**What this task involves**
List each line of the data in which the string "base" appears.

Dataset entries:
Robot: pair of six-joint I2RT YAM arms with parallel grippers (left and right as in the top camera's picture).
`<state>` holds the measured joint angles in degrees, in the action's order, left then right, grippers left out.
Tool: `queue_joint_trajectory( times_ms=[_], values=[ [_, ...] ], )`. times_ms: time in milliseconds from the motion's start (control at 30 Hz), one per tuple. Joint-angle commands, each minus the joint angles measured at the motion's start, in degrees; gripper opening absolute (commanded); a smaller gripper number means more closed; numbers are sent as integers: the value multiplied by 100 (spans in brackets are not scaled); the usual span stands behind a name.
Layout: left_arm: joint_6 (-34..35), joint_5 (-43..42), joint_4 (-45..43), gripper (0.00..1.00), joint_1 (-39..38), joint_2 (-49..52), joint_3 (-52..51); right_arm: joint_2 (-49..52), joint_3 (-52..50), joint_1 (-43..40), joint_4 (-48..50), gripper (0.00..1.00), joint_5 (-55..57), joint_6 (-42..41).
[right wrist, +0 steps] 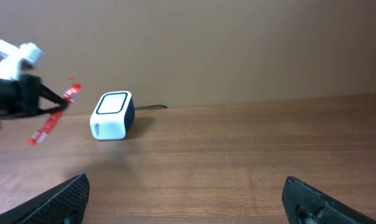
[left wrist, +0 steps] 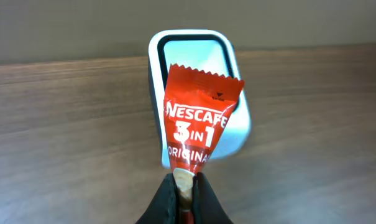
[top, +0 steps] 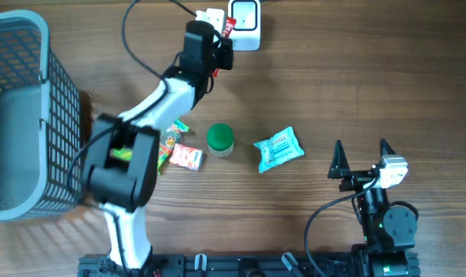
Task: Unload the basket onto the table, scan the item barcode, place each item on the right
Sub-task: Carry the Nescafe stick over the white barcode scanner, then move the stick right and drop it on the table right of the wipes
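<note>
Grey basket (top: 17,115) is at far left, not in play.

Left hand (left wrist: 183,183) is pinched shut on the bottom end of the red Nescafé sachet (left wrist: 200,118). It holds the sachet in the air, tilted, near the white scanner (left wrist: 191,50) at the far edge of the table (top: 417,85). Right wrist view shows a gap between them.

The printed front faces the wrist camera, so the back faces the scanner side. Can't tell where the barcode is.

My read on the step:
- Bring the sachet over the window, flat and square to it, then pause.
- No read: change the tilt or roll the wrist to show the other face.
- The grip is on a thin end and the sachet may flop, so move slowly.

Candy packs (top: 182,154), green-lidded jar (top: 219,138) and blue packet (top: 279,148) lie mid-table, well apart from the scanner.

Right hand (top: 361,148) has jaws wide and empty, near the right edge. Leave it parked.
</note>
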<state>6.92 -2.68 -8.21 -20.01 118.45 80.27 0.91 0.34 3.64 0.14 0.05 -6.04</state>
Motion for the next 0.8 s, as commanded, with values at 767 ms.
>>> queue_joint_trajectory(
  times_ms=[767],
  values=[
    [-817,516,809,4,-254,1670,2385,-11,-4,4,20,99,-46,-37]
  ],
)
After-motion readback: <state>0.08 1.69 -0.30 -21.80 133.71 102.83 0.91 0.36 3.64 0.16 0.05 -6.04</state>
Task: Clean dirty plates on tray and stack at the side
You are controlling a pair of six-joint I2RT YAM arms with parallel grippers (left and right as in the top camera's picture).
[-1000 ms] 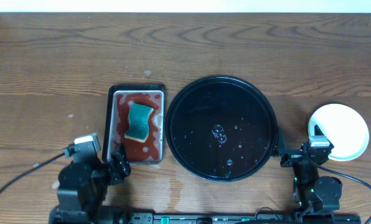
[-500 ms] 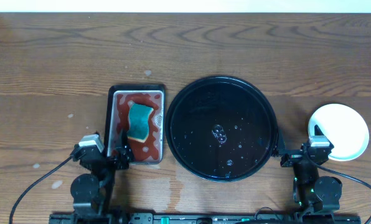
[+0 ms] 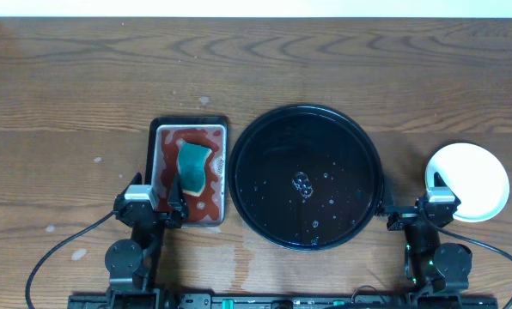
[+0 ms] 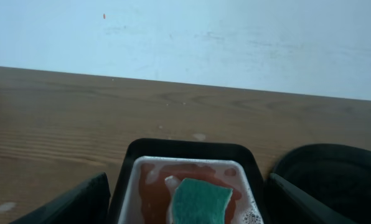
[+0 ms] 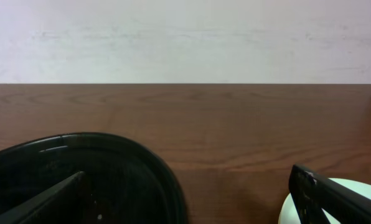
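Tray (image 3: 269, 146) bare and wet, plates (image 3: 475, 182) stacked on table (image 3: 67, 103) right of it. Left gripper (image 3: 172, 206) has just pulled in by sponge (image 3: 192, 166), wide open, empty; right gripper (image 3: 413, 210) same. Task looks done.

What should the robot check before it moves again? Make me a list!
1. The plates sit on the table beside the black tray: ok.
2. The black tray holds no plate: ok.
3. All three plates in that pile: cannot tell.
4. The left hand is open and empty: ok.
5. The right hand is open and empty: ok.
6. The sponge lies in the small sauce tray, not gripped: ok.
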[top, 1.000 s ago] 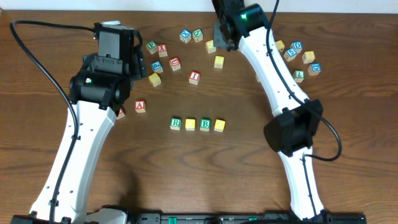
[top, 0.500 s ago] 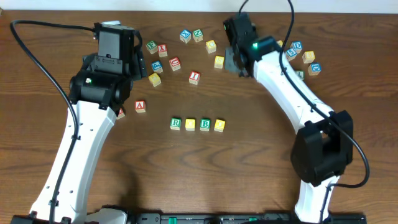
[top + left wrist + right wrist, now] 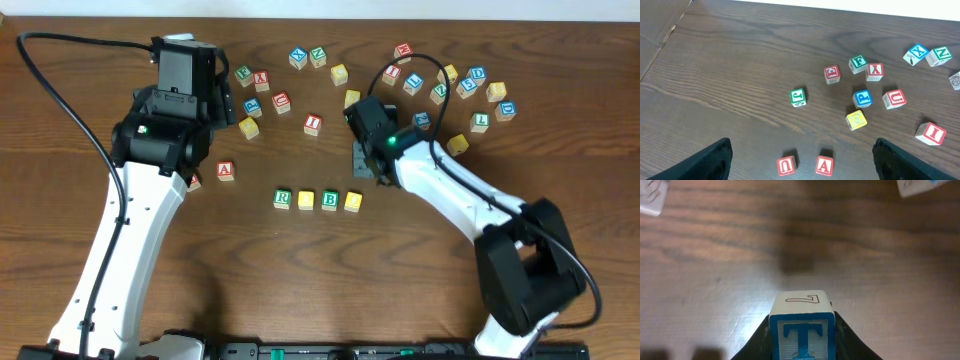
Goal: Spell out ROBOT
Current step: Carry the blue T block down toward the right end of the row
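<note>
Gripping the blue T cube (image 3: 801,334) on both sides, my right end effector (image 3: 367,160) hangs over the counter (image 3: 420,270), near the right end of the row: R cube (image 3: 282,199), yellow cube (image 3: 306,200), B cube (image 3: 330,200), second yellow cube (image 3: 352,201). My left end effector (image 3: 802,147) gapes wide, holding nothing.

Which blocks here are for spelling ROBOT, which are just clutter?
Job: green R cube, yellow cube beside it, green B cube, second yellow cube, blue T cube in the right tool.
Clutter: red A cube, red I cube, green F cube, green J cube.
</note>
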`<state>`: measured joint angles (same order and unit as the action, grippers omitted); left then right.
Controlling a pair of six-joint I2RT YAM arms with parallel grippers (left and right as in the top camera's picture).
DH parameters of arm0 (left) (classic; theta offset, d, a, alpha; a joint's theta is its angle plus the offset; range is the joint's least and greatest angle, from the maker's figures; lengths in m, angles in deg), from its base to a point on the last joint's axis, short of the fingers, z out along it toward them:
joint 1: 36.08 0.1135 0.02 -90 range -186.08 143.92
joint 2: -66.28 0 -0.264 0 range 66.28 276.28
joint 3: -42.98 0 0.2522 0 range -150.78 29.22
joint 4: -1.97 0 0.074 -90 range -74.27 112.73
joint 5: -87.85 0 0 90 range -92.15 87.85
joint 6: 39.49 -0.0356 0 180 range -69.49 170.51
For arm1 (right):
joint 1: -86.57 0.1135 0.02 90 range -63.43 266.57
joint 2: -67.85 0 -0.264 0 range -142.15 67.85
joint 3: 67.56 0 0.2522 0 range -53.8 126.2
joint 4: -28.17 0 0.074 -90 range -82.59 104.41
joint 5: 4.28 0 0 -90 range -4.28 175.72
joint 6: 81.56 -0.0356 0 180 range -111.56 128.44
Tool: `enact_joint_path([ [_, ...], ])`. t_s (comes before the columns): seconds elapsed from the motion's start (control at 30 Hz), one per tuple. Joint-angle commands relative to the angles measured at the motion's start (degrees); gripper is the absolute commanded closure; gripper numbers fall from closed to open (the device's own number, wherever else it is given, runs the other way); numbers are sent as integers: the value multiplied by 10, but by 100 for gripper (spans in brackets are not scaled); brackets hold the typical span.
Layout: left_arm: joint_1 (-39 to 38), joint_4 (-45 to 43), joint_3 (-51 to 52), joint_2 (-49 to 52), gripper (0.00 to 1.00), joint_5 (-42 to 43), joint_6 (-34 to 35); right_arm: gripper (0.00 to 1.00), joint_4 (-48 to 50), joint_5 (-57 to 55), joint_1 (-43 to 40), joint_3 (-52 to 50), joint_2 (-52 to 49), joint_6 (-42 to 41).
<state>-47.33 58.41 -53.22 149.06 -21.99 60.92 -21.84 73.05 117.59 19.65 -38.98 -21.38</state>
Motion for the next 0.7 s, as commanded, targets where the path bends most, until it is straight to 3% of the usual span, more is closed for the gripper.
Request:
enact_joint_path([
  [0.0, 3, 2, -9, 3, 12, -6, -7, 85, 2, -7, 5, -24, 33, -36],
  [0.67, 3, 2, -9, 3, 12, -6, -7, 85, 66, -29, 6, -149, 94, -71],
])
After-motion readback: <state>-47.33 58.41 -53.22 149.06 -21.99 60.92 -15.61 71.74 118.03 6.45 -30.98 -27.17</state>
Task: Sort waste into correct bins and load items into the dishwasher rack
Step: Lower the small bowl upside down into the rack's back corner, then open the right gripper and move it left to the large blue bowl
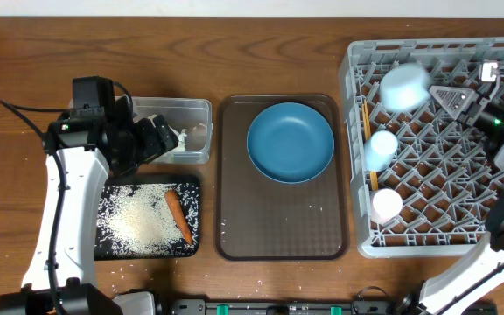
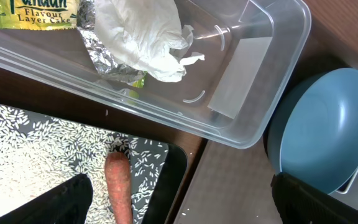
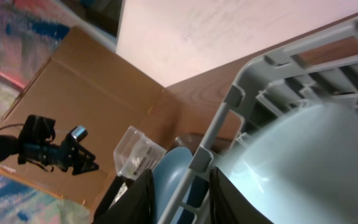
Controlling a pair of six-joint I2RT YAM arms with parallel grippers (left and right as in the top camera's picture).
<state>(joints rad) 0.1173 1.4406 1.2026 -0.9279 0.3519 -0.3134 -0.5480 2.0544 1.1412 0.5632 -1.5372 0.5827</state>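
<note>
Two grippers are in view. The left gripper [image 2: 182, 186] hangs just above the near edge of the clear tub [image 1: 195, 109] with its jaws spread wide and nothing between them. Inside the tub lie a crumpled white tissue [image 2: 145, 37] and a yellow-green wrapper [image 2: 36, 12], pressed together at one end. Just in front of the tub sits the black tray [image 1: 147, 255], covered with white rice [image 1: 129, 219]. A small carrot [image 1: 178, 217] lies on the rice near the tray's right side.

In the middle of the table is a brown tray [image 1: 278, 219], and a dark-blue plate [image 1: 290, 142] rests at its far end.

On the right stands the grey rack [image 1: 444, 210]. A light-blue bowl [image 1: 405, 86], blurred in the overhead view, is in its far left corner. A light-blue cup [image 1: 380, 147] and a white cup [image 1: 386, 204] stand in a line nearer the front, beside the chopsticks [image 1: 372, 175] along the left wall. The right gripper [image 3: 180, 199] hovers over the rack just beside the bowl. Its jaws stand a little apart and hold nothing, and the bowl lies outside them.
</note>
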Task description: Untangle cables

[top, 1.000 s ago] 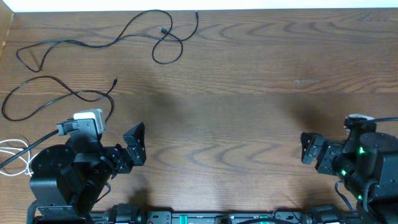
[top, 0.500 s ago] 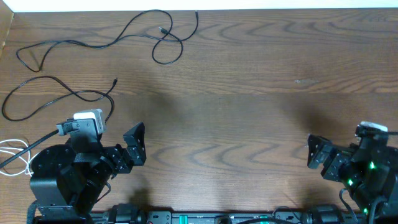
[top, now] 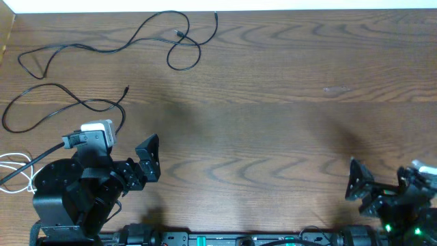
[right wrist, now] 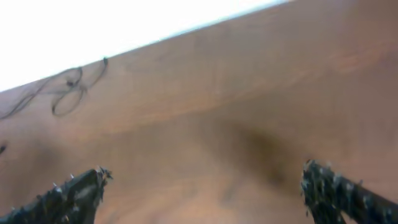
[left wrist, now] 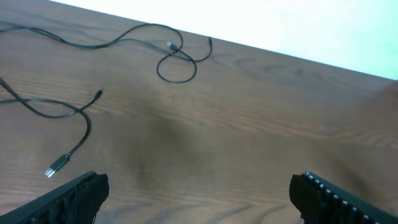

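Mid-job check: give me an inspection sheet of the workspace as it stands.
Surface: wooden table, bare across the middle and right.
Job's things: far black cable at the far left, crossing itself in one loop; near black cable lies apart from it, closer to the left arm; white cable at the left edge, partly hidden by that arm.
Clutter: nothing seen.
Grippers: left gripper open and empty; right gripper open and empty, at the near right, far from every cable.
Cables: a thicker arm cord runs off the left edge.
Surroundings: a white strip beyond the far table edge; nothing else seen.
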You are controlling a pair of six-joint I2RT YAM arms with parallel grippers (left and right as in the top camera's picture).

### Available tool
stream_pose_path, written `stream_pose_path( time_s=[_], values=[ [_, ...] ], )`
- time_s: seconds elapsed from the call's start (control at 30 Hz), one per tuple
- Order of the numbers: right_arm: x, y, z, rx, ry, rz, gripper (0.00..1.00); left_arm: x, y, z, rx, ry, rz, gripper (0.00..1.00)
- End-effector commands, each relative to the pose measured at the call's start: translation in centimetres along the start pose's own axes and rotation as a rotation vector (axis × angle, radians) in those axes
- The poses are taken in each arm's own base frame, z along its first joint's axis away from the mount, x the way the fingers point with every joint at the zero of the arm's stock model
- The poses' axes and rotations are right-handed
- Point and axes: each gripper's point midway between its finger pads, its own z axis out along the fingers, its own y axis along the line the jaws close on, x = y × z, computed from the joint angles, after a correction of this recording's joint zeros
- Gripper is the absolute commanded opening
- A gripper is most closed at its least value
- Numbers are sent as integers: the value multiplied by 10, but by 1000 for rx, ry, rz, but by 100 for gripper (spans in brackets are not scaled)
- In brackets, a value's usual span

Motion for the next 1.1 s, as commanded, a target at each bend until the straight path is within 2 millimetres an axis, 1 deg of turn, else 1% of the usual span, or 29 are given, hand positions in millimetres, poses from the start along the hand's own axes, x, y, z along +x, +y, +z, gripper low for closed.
stream_pose_path(
  time_s=[0.0, 0.1, 0.2, 0.3, 0.37, 0.43, 0.57, 0.7, 0.83, 0.97, 1.07],
  values=[
    [11, -7, 21, 12, -64, -83, 99, -2, 1, -1, -11, -4, 16, 99],
    [14, -8, 38, -6, -138, -80, 99, -2, 1, -1, -11, -4, 16, 99],
    [22, -9, 56, -19, -215, -133, 99, -2, 1, -1, -11, -4, 16, 99],
    [26, -10, 68, -25, -266, -161, 99, -2, 1, -1, -11, -4, 15, 99],
    [27, -10, 76, -29, -295, -170, 99, -2, 1, -1, -11, -4, 15, 99],
    [23, -9, 85, -37, -349, -174, 99, -2, 1, -1, -11, -4, 16, 99],
    [20, -8, 95, -47, -425, -185, 99, -2, 1, -1, -11, -4, 15, 99],
    [26, -10, 107, -55, -471, -182, 99, -2, 1, -1, -11, -4, 16, 99],
    [30, -11, 114, -63, -513, -179, 99, -2, 1, -1, -11, -4, 16, 99],
    [40, -14, 120, -53, -476, -181, 99, -2, 1, -1, -11, -4, 15, 99],
    [52, -21, 126, -29, -416, -181, 99, -2, 1, -1, -11, -4, 16, 99]
  ],
)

**Solved exercise**
DH parameters of arm0 (left) (classic; theta offset, d, a, alpha; a joint's theta is its angle plus the offset; range is the joint's least and greatest angle, from the maker's figures; lengths in m, angles in deg), from its base to a point on the last joint's axis, short of the fingers, z out along it toward them:
- The poses are taken in each arm's own base frame, z along its first joint's axis away from the mount, x the way the fingers point with every joint at the zero of the arm's stock model

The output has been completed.